Há dezoito anos, um Colégio de Cardeais nomeado em grande parte pelo papa, cujo reinado havia acabado de terminar, queria continuidade e, por isso, elegeu o homem que havia sido o arquiteto intelectual da administração anterior. Foi assim que o Cardeal Joseph Ratzinger se tornou Papa Bento XVI, como herdeiro natural do legado doutrinário e espiritual do Papa João Paulo II.
Depois de ontem, é preciso perguntar: o Papa Francisco está tentando alinhar as estrelas para que a história se repita ao nomear seu braço direito teológico, o arcebispo Victor Manuel Fernández, para o mesmo cargo que Ratzinger ocupou como czar doutrinário do Vaticano?
Antes de prosseguir, uma ressalva importante: o ponto aqui não é comparar a qualidade ou o significado da produção intelectual de Ratzinger e Fernández, que foge do assunto e, de qualquer forma, está acima do meu nível salarial. É mais para sugerir que, política e pessoalmente, Fernández agora está prestes a ser para Francisco o que Ratzinger foi para João Paulo, embora com algumas diferenças importantes.
Na verdade, o vínculo entre Francisco e Fernández, ambos argentinos, é ainda mais profundo do que aquele que ligava o polonês João Paulo e o alemão Ratzinger.

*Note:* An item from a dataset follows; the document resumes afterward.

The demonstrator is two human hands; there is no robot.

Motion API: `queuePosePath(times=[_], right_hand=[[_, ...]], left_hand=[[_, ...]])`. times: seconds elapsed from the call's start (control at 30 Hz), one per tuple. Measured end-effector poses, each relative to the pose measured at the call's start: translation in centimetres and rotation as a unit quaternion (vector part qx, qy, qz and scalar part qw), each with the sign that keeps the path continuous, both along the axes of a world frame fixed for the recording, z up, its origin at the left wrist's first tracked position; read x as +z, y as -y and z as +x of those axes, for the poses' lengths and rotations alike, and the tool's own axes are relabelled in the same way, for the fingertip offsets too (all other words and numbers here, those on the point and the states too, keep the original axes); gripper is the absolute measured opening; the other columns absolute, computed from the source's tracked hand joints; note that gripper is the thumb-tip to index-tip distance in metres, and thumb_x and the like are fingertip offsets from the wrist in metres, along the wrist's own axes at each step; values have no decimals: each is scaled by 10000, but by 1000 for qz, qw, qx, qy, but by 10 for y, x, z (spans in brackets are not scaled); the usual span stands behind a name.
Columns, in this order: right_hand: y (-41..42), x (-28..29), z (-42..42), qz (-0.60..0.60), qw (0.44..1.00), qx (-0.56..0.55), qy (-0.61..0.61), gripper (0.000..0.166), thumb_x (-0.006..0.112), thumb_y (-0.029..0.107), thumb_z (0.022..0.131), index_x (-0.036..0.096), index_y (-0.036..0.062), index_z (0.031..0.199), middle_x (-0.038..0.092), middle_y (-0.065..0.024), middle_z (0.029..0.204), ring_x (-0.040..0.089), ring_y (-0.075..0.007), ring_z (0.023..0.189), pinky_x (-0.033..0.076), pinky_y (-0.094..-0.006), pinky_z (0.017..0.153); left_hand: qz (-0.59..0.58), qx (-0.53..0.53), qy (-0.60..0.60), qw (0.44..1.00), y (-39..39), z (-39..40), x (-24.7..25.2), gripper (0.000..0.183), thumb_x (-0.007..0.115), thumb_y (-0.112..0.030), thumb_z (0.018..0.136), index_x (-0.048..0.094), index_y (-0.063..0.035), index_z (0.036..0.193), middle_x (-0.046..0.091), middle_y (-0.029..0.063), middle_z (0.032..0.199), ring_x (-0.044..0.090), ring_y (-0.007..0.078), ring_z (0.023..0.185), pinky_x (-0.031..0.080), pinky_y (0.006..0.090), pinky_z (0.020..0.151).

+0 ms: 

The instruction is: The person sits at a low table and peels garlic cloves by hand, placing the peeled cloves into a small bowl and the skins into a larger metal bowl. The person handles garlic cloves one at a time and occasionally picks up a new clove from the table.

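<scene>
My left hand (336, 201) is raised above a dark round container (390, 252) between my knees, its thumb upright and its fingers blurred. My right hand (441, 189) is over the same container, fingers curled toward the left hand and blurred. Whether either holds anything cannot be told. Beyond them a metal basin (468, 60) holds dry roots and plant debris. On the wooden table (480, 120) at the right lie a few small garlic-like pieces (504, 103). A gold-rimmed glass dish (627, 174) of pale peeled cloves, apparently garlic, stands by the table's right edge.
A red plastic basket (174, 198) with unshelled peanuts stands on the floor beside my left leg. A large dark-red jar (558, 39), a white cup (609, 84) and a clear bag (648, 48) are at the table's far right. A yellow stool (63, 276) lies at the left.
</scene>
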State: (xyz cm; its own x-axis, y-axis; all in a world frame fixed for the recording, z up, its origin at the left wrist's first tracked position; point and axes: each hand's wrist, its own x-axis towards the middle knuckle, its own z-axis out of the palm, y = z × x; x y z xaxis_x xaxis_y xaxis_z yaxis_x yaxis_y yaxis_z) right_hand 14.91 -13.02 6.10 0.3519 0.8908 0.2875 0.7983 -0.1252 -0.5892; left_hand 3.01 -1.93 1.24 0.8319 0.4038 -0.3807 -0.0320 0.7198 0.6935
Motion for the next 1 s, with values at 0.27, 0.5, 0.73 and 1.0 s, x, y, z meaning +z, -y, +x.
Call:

A ligação remonta pelo menos a 2007, quando o futuro pontífice ainda era o cardeal Jorge Mario Bergoglio, de Buenos Aires, e Fernández era professor da universidade católica da capital argentina. Ele atuou como peritus de Bergoglio, ou conselheiro teológico, durante a conferência dos bispos latino-americanos em Aparecida, Brasil, que produziu um documento que provou ser um projeto para o papado de Francisco.
Um dos principais colaboradores da exortação apostólica Evangelii gaudium de Francisco em 2013, Fernández tem sido um conselheiro informal e caixa de ressonância para Francisco em todas as questões doutrinárias importantes que ele enfrentou.
A análise textual em 2016, quando Francisco emitiu seu controverso documento Amoris Laetita abrindo a porta para a recepção da comunhão por católicos divorciados civilmente e recasados, mostrou semelhanças marcantes com artigos que Fernández havia escrito sobre o mesmo assunto em 2005 e 2006.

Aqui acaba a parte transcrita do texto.